O governador buscou se esquivar afirmando não ser réu em nenhum processo e ter agido para apurar suspeitas sobre seu governo. Ele criticou os ataques de que foi alvo.

"O cidadão quer saber como [o candidato] vai resolver a vida das pessoas. Não há governo sem credibilidade que faça a maior concessão da história do Brasil. Credibilidade, só quem é honesto tem", disse ele.

Freixo, segundo lugar nas pesquisas, também foi alvo de críticas de Castro, Rodrigo Neves (PDT) e Paulo Ganime (Novo). Ele foi cobrado pelo pedetista em razão das doações eleitorais feitas por famílias de banqueiros e economistas liberais, como Armínio Fraga.

"Você fez muitas críticas à influência dos banqueiros na política e nas eleições e sempre defendeu o financiamento exclusivo público de campanha. Quem você vai trair se eleito? Seus novos amigos banqueiros ou seus antigos eleitores?", questionou o pedetista.

O candidato do PSB defendeu o que chamou de união entre economistas liberais e movimentos sociais. "Para governar o Rio de Janeiro, precisamos de união e o diálogo."

"Esse papo de frente ampla e união não engana as pessoas. Você mesmo dizia que quem financia a campanha cobra a fatura depois da eleição. O Armínio Fraga, que é um representante do sistema financeiro internacional, já doou mais de R$ 200 mil para sua campanha. Essa contradição você precisa explicar para seus eleitores", respondeu Neves na réplica.

Ganime mirou tanto Castro como Freixo no tema corrupção. Além de criticar os escândalos no estado, criticou desvios em governos do PT, que apoia o candidato do PSB no estado.

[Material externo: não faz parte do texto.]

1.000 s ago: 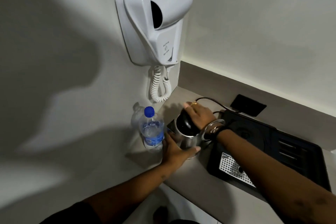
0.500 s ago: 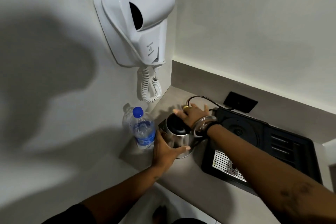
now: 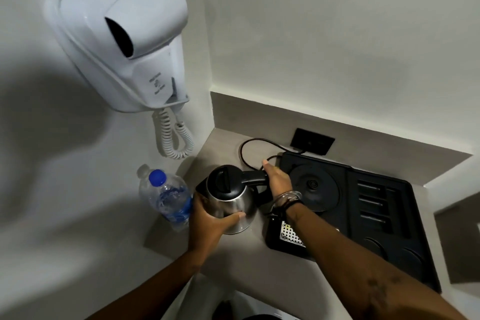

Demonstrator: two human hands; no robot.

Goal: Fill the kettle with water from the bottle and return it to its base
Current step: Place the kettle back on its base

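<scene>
Reaching in from the near edge of the grey counter [image 3: 233,262], the left hand [image 3: 210,221] wraps the near side of the steel kettle [image 3: 231,202], fingers curled against its shiny body with the thumb lying across the front. That kettle stands upright on the counter, off its base, lid down. Just right of the kettle, the right hand [image 3: 278,180] is clenched round the kettle's black handle [image 3: 253,176], bangles at the wrist. Just left of the kettle, near the left hand, a clear water bottle [image 3: 168,199] with a blue cap stands upright with the cap on. Right of the kettle lies a black tray [image 3: 376,215] holding the round kettle base [image 3: 313,187], bare. Beyond the kettle a black cord [image 3: 246,145] loops toward a dark wall socket [image 3: 313,141]. Above the kettle, on the left wall, hangs a white hair dryer [image 3: 124,41] with a coiled cable
</scene>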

"A corrupção mata, não só no Rio de Janeiro, mas também no Brasil. Temos que lembrar quem é o marqueteiro dele. Teve que fazer delação para se livrar de condenação. Freixo também é apoiado pelo ex-presidente e ex-presidiário Lula. Não dá para falar de moral, ética e correção, ligada a pessoas não são corretas e éticas."

O candidato do Novo cobrou ainda Castro por sua fala em entrevista à Folha de S. Paulo de que Lula não representaria a ameaça descrita pelo presidente Jair Bolsonaro (PL). "Você disse que o Lula não é tão perigoso assim para o Brasil."

O governador, porém, reivindicou para si o apoio do presidente. "Quem é do partido do Bolsonaro sou eu. Essa tática é triste, de entrar num voto que não acredita em nada que o partido Novo acredita."

Freixo também mencionou Lula ao longo do debate, sinalizando contar com o apoio do ex-presidente. "Certamente o presidente da República será outro, será o Lula, e terá muito maior sensibilidade com o Rio de Janeiro", disse ele sobre o regime de recuperação fiscal.